Hubie Brown and Jeff Van Gundy are currently the only former TNT announcers working for ESPN/ABC. Brown, whose role on TNT was going to be significantly reduced starting with the 2002-03 season, left in 2002 to coach the Memphis Grizzlies. After two seasons of coaching, he left Memphis in early 2004 (leading to the departure from TNT of lead analyst Mike Fratello, who replaced him in Memphis) and was quickly picked up by ABC. Jeff Van Gundy, who was fired by the Houston Rockets after they lost in the first round, joined ABC at the beginning of the Western Conference Finals. Doug Collins, who resigned from TNT to become the Philadelphia 76ers head coach in 2010, joined ESPN after resigning from the 76ers three years later and left ESPN in 2017 to work with the Chicago Bulls. Part-time TNT broadcaster Mike Breen is now the lead broadcaster for ABC and one-time TNT analyst Doc Rivers worked for ABC in 2004. Meanwhile, Pam Oliver, the lead sideline reporter for NFL games on FOX Sports, joined Turner Sports in 2004 as she would only be on during the NBA Playoffs, a role she fulfilled until 2009.

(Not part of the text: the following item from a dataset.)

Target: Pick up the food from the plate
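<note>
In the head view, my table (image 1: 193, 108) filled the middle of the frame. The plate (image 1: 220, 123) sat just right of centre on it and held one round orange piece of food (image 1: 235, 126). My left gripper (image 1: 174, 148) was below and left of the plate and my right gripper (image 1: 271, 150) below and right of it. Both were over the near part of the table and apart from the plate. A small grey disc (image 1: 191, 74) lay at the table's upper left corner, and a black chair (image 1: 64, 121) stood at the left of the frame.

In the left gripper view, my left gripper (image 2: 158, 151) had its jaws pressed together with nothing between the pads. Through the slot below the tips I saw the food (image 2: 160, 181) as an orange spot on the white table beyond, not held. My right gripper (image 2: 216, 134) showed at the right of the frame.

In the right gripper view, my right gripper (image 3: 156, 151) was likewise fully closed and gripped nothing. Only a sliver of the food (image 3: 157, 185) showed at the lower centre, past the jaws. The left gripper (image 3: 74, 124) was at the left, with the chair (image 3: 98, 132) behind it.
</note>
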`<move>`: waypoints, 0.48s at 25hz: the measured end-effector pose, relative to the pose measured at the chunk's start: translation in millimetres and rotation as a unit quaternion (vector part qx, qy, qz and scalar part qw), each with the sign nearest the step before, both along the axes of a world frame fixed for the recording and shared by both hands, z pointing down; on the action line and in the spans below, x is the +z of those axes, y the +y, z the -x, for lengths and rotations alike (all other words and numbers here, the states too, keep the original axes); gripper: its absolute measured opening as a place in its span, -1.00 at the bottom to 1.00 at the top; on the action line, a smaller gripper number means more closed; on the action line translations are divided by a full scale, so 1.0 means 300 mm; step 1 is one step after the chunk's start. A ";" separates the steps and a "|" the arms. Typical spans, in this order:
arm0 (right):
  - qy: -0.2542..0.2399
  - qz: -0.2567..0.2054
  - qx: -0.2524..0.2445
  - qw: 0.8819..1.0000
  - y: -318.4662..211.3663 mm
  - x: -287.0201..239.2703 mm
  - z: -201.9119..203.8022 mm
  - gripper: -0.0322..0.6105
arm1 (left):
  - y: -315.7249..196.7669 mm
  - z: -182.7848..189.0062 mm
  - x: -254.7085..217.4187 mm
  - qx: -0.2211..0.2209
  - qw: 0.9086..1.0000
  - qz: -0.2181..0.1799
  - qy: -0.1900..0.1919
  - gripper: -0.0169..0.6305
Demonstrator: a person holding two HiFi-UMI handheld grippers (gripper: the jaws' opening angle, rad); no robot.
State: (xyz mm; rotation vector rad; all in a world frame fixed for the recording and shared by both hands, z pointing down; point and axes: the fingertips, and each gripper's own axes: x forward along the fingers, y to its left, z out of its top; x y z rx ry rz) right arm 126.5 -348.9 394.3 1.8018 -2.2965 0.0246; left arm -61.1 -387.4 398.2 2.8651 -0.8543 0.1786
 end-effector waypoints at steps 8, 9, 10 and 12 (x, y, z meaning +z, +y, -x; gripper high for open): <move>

|1988-89 to 1989-90||$50 million/2 years|
|1990-91 to 1993-94||$275 million/4 years|
|1994-95 to 1997-98||$397 million/4 years|
|1998-99 to 2001-02||$840 million/4 years|
|2002-03 to 2007-08||$2.2 billion/6 years|
|2008-09 to 2015-16||8 years|
|2016-17 to 2024-25||9 years|
The NBA on TNT is the network's longest-running regular program and sporting event, dating back to only a year after TNT's October 3, 1988 launch, with TNT also being the current longest-running NBA coverage partner. On October 6, 2014, Turner Sports and the NBA renewed their television and digital rights agreements through 2025.
In the video game NBA 07, made by Sony Computer Entertainment for the PlayStation 2, PlayStation Portable and PlayStation 3 consoles, graphics for TNT's NBA games are seen when playing an exhibition, playoff, preseason, or seasonal game.